I would most likely not be able to do so to a believable extent so no, I would probably refrain from trying and thus decline.
I feel the same way, but then I imagine the pleading and the guilt... Urp. Lucky I have the reasoning "I'm a terrible actress!" I guess...
I would, makes you appreciate your life that much more seeing somebody close at their end. Also if your really their Freind you should do anything you can for them if their about to pass.
I disagree, you shouldn't have to do stuff that conflicts with your own feelings of honesty and/or love just because that person is terminally ill and fancies you.
How does it conflict with your honesty if you tell them how you feel about them and they know you dont love them back?
I could care for them but not pretend a relationship. Have cared for friends in the past who were passing on. Not a problem. One older couple I did yard work for when I was between jobs asked me to come and care for him during his last (nine days as it turned out) days so I helped his wife through it and through the processes after his death. They contacted me through friends I had many years after I had done the yard work for them and had made friends with them and I was between jobs again and even tho this time was different it was good for all. And yes I was approached by an old neighbor I was keeping an eye on about marrying him before he died. Woulda gained all his stuff so he said. He didn't want his family to have it. Not my game so I said I would help him through it but not play his wife for any reason. His family got everything and it wasn't his wish but I don't play that game, woulda been more of a war to keep anything then any fun anyway. His X wife gave me a hard time all through his passing even tho she wasn't gonna get a dime from him, was kinda funny that way.
ya I get what your saying, definetly a hard choice but I guess I believe everyone should get the make a wish foundation lol
That's compassion, and it's a very good point.

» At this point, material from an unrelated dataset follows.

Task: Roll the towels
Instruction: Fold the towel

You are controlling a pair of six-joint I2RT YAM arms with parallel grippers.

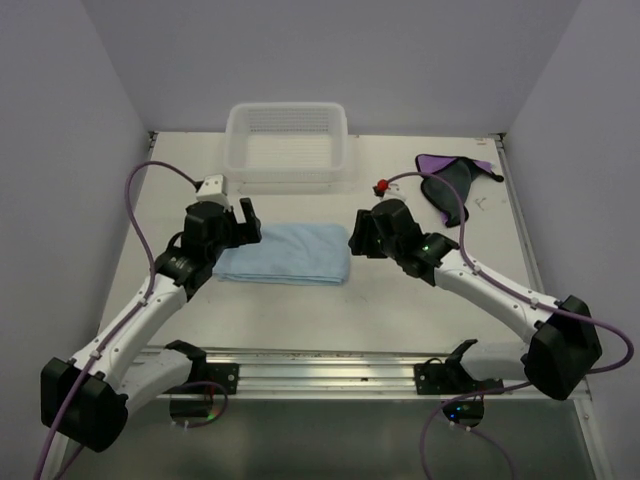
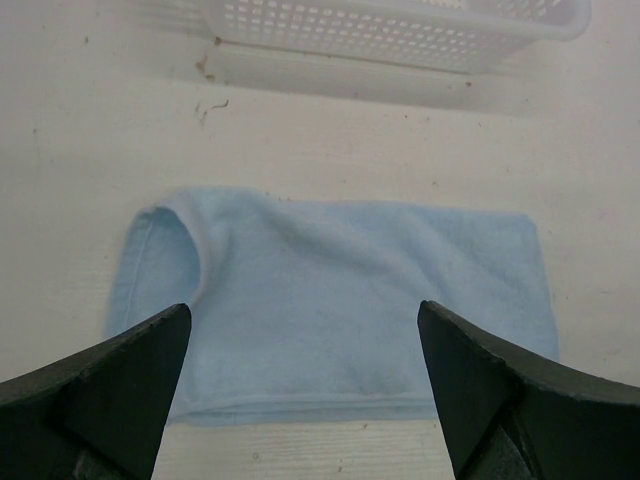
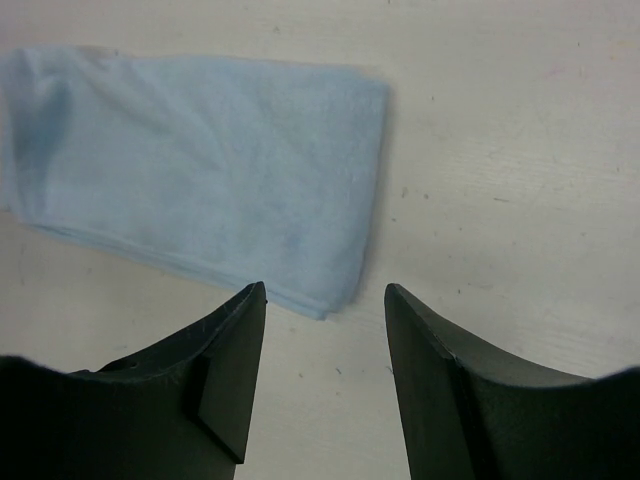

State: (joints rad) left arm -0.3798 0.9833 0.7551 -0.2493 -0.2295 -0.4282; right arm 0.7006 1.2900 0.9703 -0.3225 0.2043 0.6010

That's what I'd like to believe I could do, all the movies agree... ... But I believe this feeling would always be stronger in me.
Normally someone who is passing on would be too ill to think about that but who knows. The dream everyone kinda has is to die doing it but in reality I would think the idea of sex would be the first thing to leave the mind, unless they have like a year or something notice they will pass on and felt healthy enough in that aspect. No I could not. Would feel bad saying no, but no.